## Task details
Nothing in the records below should be altered when they are retyped.

## Data provided
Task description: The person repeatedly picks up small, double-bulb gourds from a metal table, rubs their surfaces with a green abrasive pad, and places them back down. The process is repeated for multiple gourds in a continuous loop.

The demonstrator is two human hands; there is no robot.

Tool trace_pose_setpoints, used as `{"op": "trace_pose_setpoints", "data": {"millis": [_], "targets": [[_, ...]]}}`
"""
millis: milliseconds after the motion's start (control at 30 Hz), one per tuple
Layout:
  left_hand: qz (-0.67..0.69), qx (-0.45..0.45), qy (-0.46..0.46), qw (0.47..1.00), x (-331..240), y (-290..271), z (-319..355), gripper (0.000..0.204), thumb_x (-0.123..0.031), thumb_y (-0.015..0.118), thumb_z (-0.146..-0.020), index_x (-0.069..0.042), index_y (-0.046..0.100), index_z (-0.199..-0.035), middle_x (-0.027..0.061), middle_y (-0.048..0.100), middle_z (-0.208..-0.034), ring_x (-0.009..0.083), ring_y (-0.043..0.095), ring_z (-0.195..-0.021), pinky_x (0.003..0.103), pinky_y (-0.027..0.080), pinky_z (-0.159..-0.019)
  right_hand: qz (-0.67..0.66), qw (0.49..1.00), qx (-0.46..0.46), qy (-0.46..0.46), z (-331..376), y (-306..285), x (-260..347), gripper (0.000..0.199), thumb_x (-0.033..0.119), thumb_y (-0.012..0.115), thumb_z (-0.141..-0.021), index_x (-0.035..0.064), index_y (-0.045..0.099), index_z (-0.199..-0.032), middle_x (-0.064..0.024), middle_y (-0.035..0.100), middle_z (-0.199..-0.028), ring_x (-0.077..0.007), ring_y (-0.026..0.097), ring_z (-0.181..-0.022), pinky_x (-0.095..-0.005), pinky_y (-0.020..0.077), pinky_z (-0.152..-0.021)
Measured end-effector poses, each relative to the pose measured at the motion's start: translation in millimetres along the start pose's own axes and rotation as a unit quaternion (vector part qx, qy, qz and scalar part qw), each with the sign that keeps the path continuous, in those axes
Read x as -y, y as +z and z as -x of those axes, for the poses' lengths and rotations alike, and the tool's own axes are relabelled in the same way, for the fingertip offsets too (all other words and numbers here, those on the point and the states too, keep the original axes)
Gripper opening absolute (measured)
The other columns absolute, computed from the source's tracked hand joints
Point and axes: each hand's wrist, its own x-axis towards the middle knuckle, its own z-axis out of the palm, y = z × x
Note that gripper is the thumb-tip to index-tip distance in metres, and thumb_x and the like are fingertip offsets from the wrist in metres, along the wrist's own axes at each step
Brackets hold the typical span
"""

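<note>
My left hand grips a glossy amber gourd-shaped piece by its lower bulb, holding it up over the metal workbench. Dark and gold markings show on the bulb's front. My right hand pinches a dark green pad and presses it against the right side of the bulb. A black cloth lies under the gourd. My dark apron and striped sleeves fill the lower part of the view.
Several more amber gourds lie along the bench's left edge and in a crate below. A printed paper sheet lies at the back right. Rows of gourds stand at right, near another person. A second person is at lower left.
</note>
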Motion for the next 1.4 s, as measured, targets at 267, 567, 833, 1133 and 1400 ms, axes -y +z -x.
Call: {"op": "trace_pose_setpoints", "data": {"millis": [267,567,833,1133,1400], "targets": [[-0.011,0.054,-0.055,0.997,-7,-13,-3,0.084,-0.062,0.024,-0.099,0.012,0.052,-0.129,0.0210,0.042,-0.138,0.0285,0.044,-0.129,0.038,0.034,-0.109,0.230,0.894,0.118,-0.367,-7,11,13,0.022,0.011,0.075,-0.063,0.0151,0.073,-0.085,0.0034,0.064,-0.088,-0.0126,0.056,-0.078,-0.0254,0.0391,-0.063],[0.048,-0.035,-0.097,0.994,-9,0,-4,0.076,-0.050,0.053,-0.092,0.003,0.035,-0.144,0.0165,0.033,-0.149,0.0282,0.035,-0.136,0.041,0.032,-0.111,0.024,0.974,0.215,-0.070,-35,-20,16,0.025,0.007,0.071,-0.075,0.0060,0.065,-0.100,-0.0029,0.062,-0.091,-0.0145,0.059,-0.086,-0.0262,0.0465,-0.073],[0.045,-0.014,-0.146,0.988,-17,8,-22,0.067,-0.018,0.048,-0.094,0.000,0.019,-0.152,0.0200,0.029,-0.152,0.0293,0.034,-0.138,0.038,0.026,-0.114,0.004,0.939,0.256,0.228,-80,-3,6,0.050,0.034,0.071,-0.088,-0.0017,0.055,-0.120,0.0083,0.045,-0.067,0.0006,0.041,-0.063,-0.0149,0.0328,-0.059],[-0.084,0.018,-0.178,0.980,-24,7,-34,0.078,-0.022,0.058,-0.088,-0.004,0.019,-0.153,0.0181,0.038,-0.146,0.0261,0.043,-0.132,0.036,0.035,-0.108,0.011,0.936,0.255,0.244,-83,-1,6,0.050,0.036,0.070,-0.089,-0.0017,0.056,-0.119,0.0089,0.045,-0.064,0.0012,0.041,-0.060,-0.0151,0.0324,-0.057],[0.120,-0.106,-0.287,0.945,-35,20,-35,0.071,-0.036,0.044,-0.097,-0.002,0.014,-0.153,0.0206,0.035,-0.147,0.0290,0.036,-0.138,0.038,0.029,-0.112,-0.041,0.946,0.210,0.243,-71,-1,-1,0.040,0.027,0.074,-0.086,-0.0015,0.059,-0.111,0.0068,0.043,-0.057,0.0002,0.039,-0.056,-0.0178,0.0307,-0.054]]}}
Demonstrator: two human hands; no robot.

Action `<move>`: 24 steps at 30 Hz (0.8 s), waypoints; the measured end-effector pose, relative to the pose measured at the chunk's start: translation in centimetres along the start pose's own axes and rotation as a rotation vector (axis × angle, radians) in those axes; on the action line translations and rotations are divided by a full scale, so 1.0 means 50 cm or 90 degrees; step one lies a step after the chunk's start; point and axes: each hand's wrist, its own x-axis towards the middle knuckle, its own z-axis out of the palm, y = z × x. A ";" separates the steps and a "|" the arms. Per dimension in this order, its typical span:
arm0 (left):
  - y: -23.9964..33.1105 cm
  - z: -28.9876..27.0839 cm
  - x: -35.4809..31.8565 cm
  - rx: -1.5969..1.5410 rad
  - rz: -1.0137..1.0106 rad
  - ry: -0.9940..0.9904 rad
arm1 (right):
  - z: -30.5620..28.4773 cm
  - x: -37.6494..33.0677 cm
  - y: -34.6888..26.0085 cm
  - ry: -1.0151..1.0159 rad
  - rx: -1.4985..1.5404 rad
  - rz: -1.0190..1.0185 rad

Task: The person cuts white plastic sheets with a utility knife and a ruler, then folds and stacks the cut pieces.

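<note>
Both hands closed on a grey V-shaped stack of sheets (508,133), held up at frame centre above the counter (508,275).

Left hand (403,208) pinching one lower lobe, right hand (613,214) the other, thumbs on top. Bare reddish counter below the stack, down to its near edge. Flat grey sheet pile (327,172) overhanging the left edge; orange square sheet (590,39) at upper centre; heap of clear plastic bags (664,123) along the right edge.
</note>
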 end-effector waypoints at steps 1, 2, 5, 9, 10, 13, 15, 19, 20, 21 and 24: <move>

## Written reply
Task description: The person repeatedly picks up small, double-bulb gourds from a metal table, rubs their surfaces with a green abrasive pad, and places them back down. The process is repeated for multiple gourds in a continuous loop.

The demonstrator is two human hands; there is no robot.

Tool trace_pose_setpoints, used as `{"op": "trace_pose_setpoints", "data": {"millis": [_], "targets": [[_, ...]]}}`
"""
millis: milliseconds after the motion's start (control at 30 Hz), one per tuple
Layout:
  left_hand: qz (-0.67..0.69), qx (-0.45..0.45), qy (-0.46..0.46), qw (0.47..1.00), x (-331..240), y (-290..271), z (-319..355), gripper (0.000..0.204), thumb_x (-0.123..0.031), thumb_y (-0.015..0.118), thumb_z (-0.146..-0.020), index_x (-0.069..0.042), index_y (-0.046..0.100), index_z (-0.199..-0.035), middle_x (-0.027..0.061), middle_y (-0.048..0.100), middle_z (-0.208..-0.034), ring_x (-0.009..0.083), ring_y (-0.043..0.095), ring_z (-0.195..-0.021), pinky_x (0.003..0.103), pinky_y (-0.027..0.080), pinky_z (-0.159..-0.019)
  right_hand: qz (-0.67..0.66), qw (0.49..1.00), qx (-0.46..0.46), qy (-0.46..0.46), z (-331..376), y (-306..285), x (-260..347), gripper (0.000..0.199), thumb_x (-0.033..0.119), thumb_y (-0.012..0.115), thumb_z (-0.141..-0.021), index_x (-0.035..0.064), index_y (-0.045..0.099), index_z (-0.199..-0.032), middle_x (-0.064..0.024), middle_y (-0.035..0.100), middle_z (-0.199..-0.028), ring_x (-0.077..0.007), ring_y (-0.026..0.097), ring_z (-0.181..-0.022), pinky_x (-0.095..-0.005), pinky_y (-0.020..0.077), pinky_z (-0.152..-0.021)
Measured end-effector poses, each relative to the pose measured at the motion's start: translation in millimetres along the start pose's own axes and rotation as a unit quaternion (vector part qx, qy, qz and scalar part qw), each with the sign that keeps the path continuous, in those axes
Read x as -y, y as +z and z as -x of those axes, for the poses' lengths and rotations alike, and the tool's own axes are relabelled in the same way, for the fingertip offsets too (all other words and numbers here, those on the point and the states too, keep the original axes)
Gripper opening absolute (measured)
The other columns absolute, computed from the source's tracked hand joints
Point and axes: each hand's wrist, its own x-axis towards the middle knuckle, its own z-axis out of the palm, y = z × x
Note that gripper is the thumb-tip to index-tip distance in metres, and thumb_x and the like are fingertip offsets from the wrist in metres, along the wrist's own axes at each step
Brackets hold the typical span
"""

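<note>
My left hand grips a glossy amber gourd-shaped piece by its lower bulb, holding it up over the metal workbench. Dark and gold markings show on the bulb's front. My right hand pinches a dark green pad and presses it against the right side of the bulb. A black cloth lies under the gourd. My dark apron and striped sleeves fill the lower part of the view.
Several more amber gourds lie along the bench's left edge and in a crate below. A printed paper sheet lies at the back right. Rows of gourds stand at right, near another person. A second person is at lower left.
</note>
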Motion for the next 1.4 s, as measured, targets at 267, 567, 833, 1133 and 1400 ms, axes -y +z -x.
Call: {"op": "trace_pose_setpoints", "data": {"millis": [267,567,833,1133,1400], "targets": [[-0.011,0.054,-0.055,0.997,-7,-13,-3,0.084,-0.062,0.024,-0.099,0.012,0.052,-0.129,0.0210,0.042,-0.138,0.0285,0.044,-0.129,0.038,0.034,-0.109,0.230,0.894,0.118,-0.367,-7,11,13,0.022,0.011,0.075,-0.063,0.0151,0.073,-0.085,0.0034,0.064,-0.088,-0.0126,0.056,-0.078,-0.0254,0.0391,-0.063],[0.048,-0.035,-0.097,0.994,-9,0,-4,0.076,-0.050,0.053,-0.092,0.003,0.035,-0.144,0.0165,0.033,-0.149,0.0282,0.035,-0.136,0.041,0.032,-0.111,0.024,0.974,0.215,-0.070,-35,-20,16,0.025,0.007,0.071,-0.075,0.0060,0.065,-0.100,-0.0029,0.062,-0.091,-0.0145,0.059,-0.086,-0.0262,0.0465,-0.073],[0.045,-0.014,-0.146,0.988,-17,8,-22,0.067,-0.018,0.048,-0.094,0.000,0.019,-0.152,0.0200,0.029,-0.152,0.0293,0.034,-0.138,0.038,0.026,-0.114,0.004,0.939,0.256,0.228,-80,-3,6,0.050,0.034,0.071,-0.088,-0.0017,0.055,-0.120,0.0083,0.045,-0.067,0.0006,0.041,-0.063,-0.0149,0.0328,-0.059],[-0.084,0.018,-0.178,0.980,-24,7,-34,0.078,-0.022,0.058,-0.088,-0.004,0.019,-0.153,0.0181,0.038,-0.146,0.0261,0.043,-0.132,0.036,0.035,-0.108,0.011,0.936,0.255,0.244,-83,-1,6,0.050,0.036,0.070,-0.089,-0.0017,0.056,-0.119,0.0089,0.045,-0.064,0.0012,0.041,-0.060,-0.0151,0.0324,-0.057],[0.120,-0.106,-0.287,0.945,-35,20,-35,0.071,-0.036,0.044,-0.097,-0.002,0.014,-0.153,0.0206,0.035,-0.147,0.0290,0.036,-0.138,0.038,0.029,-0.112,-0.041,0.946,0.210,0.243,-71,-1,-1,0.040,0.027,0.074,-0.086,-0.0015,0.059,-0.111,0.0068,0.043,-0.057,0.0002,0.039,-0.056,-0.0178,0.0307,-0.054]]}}
Demonstrator: two human hands; no robot.

Action `<move>`: 24 steps at 30 Hz (0.8 s), waypoints; the measured end-effector pose, relative to the pose measured at the chunk's start: translation in centimetres along the start pose's own axes and rotation as a rotation vector (axis × angle, radians) in those axes; on the action line translations and rotations are divided by a full scale, so 1.0 means 50 cm or 90 degrees; step one lies a step after the chunk's start; point and axes: each hand's wrist, its own x-axis towards the middle knuckle, its own z-axis out of the palm, y = z × x. A ";" separates the steps and a "|" the arms. Per dimension in this order, its typical span:
arm0 (left):
  - y: -23.9964..33.1105 cm
  - z: -28.9876..27.0839 cm
  - x: -35.4809..31.8565 cm
  - rx: -1.5969..1.5410 rad
  - rz: -1.0137..1.0106 rad
  - ry: -0.9940..0.9904 rad
arm1 (right):
  - z: -30.5620..28.4773 cm
  - x: -37.6494..33.0677 cm
  - y: -34.6888..26.0085 cm
  - ry: -1.0151..1.0159 rad
  - rx: -1.4985..1.5404 rad
  - rz: -1.0190..1.0185 rad

Task: The person cuts white plastic sheets with a utility knife and a ruler, then folds and stacks the cut pieces.

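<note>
Both hands closed on a grey V-shaped stack of sheets (508,133), held up at frame centre above the counter (508,275).

Left hand (403,208) pinching one lower lobe, right hand (613,214) the other, thumbs on top. Bare reddish counter below the stack, down to its near edge. Flat grey sheet pile (327,172) overhanging the left edge; orange square sheet (590,39) at upper centre; heap of clear plastic bags (664,123) along the right edge.
</note>
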 end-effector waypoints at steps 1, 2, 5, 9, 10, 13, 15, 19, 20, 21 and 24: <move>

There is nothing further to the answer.